**DATA EXTRACTS**

════════

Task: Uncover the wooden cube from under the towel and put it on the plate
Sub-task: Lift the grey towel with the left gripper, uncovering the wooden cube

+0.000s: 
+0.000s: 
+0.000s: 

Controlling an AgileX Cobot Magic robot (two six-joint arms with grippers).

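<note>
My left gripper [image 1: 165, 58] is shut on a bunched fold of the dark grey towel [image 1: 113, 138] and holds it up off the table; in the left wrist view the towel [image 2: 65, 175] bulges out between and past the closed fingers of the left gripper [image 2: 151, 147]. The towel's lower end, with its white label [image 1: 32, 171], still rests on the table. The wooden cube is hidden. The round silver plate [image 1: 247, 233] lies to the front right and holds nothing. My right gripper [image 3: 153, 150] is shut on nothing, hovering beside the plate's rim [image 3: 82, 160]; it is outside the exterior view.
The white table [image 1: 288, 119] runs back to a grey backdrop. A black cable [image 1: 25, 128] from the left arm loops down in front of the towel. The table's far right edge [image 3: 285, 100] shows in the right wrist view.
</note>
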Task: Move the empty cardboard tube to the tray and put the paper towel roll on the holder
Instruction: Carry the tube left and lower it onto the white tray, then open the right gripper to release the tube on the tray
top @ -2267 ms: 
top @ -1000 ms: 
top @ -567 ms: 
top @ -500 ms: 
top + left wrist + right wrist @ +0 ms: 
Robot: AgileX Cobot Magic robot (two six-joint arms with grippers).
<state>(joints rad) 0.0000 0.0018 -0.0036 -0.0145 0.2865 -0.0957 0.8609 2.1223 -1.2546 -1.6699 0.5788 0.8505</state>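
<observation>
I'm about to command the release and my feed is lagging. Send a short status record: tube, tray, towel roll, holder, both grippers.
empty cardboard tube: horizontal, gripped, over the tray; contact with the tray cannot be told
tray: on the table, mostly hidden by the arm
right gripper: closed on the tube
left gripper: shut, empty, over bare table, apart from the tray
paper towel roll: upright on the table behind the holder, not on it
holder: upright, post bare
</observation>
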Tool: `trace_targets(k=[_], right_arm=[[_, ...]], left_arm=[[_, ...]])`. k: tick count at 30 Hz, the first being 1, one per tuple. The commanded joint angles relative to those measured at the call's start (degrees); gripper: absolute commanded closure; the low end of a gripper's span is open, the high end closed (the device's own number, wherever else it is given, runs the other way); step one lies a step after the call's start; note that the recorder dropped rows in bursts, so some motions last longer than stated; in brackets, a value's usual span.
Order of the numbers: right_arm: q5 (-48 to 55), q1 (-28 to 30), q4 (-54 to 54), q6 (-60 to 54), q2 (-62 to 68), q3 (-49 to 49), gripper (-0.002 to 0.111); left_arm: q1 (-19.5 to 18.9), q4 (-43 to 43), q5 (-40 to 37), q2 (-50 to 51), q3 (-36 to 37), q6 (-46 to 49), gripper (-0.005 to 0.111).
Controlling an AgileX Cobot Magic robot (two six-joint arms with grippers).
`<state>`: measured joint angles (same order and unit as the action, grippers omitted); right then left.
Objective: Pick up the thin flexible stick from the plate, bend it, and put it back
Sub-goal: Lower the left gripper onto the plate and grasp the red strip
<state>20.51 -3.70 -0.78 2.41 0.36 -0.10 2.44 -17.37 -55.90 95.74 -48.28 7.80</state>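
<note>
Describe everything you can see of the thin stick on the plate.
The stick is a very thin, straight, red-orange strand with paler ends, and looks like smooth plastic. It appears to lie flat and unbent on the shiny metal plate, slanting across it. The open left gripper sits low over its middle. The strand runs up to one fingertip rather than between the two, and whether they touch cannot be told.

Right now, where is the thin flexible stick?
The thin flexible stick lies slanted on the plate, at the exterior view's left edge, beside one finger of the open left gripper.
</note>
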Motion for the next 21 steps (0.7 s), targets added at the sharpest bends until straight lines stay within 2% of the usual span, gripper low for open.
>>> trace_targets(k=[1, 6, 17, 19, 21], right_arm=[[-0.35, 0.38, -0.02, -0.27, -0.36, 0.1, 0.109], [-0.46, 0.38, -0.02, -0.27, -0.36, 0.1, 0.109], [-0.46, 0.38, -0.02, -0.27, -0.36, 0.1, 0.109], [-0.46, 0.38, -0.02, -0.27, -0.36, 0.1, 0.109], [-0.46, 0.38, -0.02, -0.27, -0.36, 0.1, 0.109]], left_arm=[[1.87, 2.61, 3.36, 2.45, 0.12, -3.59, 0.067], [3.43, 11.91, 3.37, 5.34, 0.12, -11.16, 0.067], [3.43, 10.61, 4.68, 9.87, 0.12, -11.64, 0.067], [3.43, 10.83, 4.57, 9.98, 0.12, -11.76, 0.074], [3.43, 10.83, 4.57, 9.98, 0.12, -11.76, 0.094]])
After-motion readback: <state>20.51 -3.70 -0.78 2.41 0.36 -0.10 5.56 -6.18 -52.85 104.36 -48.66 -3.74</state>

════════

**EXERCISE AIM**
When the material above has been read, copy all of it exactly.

**THE ANSWER**
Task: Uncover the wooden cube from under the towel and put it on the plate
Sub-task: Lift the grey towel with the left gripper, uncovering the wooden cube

+0.000s: 
+0.000s: 
+0.000s: 

Controlling an AgileX Cobot Magic robot (two six-joint arms with grippers).

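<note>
My left gripper [image 1: 165, 58] is shut on a bunched fold of the dark grey towel [image 1: 113, 138] and holds it up off the table; in the left wrist view the towel [image 2: 65, 175] bulges out between and past the closed fingers of the left gripper [image 2: 151, 147]. The towel's lower end, with its white label [image 1: 32, 171], still rests on the table. The wooden cube is hidden. The round silver plate [image 1: 247, 233] lies to the front right and holds nothing. My right gripper [image 3: 153, 150] is shut on nothing, hovering beside the plate's rim [image 3: 82, 160]; it is outside the exterior view.
The white table [image 1: 288, 119] runs back to a grey backdrop. A black cable [image 1: 25, 128] from the left arm loops down in front of the towel. The table's far right edge [image 3: 285, 100] shows in the right wrist view.
</note>
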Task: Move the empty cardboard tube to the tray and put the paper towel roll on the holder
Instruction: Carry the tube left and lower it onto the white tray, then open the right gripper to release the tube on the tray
top @ -2267 ms: 
top @ -1000 ms: 
top @ -567 ms: 
top @ -500 ms: 
top + left wrist + right wrist @ +0 ms: 
Robot: AgileX Cobot Magic robot (two six-joint arms with grippers).
<state>(joints rad) 0.0000 0.0018 -0.0036 -0.0145 0.2865 -0.0957 0.8609 2.1223 -1.2546 -1.6699 0.5788 0.8505</state>
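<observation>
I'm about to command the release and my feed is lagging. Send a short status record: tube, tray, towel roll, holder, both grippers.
empty cardboard tube: horizontal, gripped, over the tray; contact with the tray cannot be told
tray: on the table, mostly hidden by the arm
right gripper: closed on the tube
left gripper: shut, empty, over bare table, apart from the tray
paper towel roll: upright on the table behind the holder, not on it
holder: upright, post bare
</observation>
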Tool: `trace_targets(k=[_], right_arm=[[_, ...]], left_arm=[[_, ...]])`. k: tick count at 30 Hz, the first being 1, one per tuple. The commanded joint angles relative to those measured at the call's start (degrees); gripper: absolute commanded closure; the low end of a gripper's span is open, the high end closed (the device's own number, wherever else it is given, runs the other way); step one lies a step after the call's start; note that the recorder dropped rows in bursts, so some motions last longer than stated; in brackets, a value's usual span.
Order of the numbers: right_arm: q5 (-48 to 55), q1 (-28 to 30), q4 (-54 to 54), q6 (-60 to 54), q2 (-62 to 68), q3 (-49 to 49), gripper (-0.002 to 0.111); left_arm: q1 (-19.5 to 18.9), q4 (-43 to 43), q5 (-40 to 37), q2 (-50 to 51), q3 (-36 to 37), q6 (-46 to 49), gripper (-0.005 to 0.111).
Controlling an AgileX Cobot Magic robot (two six-joint arms with grippers).
`<state>`: measured joint angles (same order and unit as the action, grippers omitted); right then left.
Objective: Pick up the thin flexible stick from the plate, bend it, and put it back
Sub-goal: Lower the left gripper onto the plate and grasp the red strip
<state>20.51 -3.70 -0.78 2.41 0.36 -0.10 2.44 -17.37 -55.90 95.74 -48.28 7.80</state>
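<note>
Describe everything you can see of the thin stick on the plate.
The stick is a very thin, straight, red-orange strand with paler ends, and looks like smooth plastic. It appears to lie flat and unbent on the shiny metal plate, slanting across it. The open left gripper sits low over its middle. The strand runs up to one fingertip rather than between the two, and whether they touch cannot be told.

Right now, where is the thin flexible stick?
The thin flexible stick lies slanted on the plate, at the exterior view's left edge, beside one finger of the open left gripper.
</note>
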Motion for the next 21 steps (0.7 s), targets added at the sharpest bends until straight lines stay within 2% of the usual span, gripper low for open.
>>> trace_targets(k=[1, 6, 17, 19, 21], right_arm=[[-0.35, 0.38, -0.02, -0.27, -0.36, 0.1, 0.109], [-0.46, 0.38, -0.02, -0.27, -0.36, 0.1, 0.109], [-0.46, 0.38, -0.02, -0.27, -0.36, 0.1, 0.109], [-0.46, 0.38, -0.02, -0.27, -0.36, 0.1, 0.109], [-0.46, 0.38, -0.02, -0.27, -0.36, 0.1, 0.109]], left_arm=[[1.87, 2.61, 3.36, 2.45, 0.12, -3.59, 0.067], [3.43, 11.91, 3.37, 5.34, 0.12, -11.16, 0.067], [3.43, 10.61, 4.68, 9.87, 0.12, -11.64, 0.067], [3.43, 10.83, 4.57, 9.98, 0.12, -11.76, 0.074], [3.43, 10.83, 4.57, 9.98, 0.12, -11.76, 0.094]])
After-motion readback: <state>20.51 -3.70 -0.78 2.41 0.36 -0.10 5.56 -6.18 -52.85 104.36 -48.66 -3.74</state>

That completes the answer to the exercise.